◆ **Description of the task**
Report, as a number alone, how many lines below contain the string "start".

◆ **Given data**
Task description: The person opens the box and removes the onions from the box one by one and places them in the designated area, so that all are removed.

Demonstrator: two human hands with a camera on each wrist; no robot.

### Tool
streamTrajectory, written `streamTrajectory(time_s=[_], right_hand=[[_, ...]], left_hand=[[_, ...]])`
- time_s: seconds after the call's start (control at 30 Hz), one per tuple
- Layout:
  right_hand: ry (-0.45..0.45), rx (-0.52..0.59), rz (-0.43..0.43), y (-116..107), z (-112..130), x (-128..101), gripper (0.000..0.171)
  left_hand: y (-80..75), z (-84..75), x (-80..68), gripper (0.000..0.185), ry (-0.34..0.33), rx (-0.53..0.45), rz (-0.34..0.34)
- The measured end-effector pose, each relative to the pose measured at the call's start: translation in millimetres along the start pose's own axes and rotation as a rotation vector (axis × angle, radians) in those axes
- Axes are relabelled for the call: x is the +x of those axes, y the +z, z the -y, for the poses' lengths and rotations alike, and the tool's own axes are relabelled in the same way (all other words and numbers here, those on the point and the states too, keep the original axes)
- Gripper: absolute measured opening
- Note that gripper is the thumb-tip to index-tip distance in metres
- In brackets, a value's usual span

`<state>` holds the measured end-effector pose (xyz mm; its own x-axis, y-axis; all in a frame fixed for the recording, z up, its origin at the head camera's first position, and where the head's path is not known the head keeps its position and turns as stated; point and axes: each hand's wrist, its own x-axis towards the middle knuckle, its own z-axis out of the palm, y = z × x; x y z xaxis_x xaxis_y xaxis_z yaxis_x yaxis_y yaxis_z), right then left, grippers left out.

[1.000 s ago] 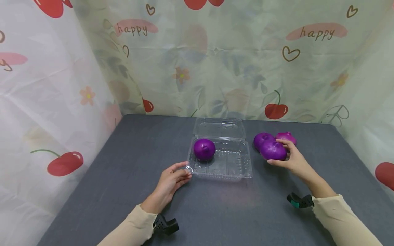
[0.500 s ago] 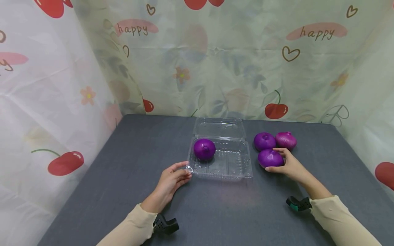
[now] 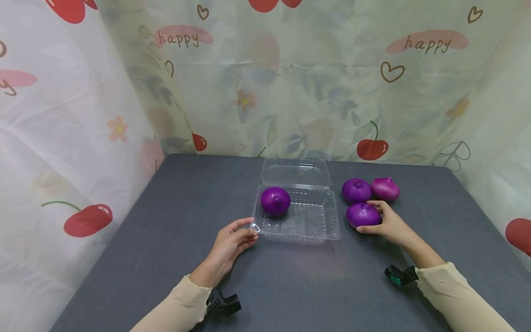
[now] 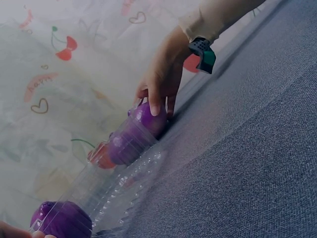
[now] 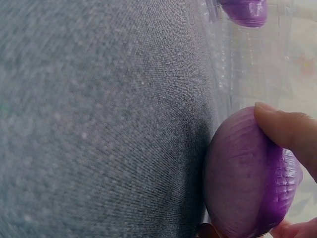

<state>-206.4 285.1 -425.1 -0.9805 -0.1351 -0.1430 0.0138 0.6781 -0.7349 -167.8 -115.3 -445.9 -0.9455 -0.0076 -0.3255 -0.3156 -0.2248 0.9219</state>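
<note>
An open clear plastic container (image 3: 309,226) lies at the table's middle, its lid (image 3: 295,172) folded back. One purple onion (image 3: 275,201) sits in its back left compartment. My left hand (image 3: 250,232) pinches the container's front left corner. Just right of the container, my right hand (image 3: 372,216) grips a second purple onion (image 3: 360,214) that rests on the table. The left wrist view shows that hand (image 4: 157,105) curled over the onion (image 4: 144,122). In the right wrist view a finger (image 5: 286,132) presses on the onion (image 5: 245,181).
Two more purple onions (image 3: 356,190) (image 3: 386,189) lie behind my right hand. The grey table (image 3: 174,216) is enclosed by printed curtains (image 3: 74,138) on the left, back and right.
My right hand has brought the onion away from the other two, toward me and down onto the table beside the container. The left hand has stayed at the corner.
</note>
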Motion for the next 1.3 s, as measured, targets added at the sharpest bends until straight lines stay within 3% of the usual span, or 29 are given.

◆ **Output for this task**
2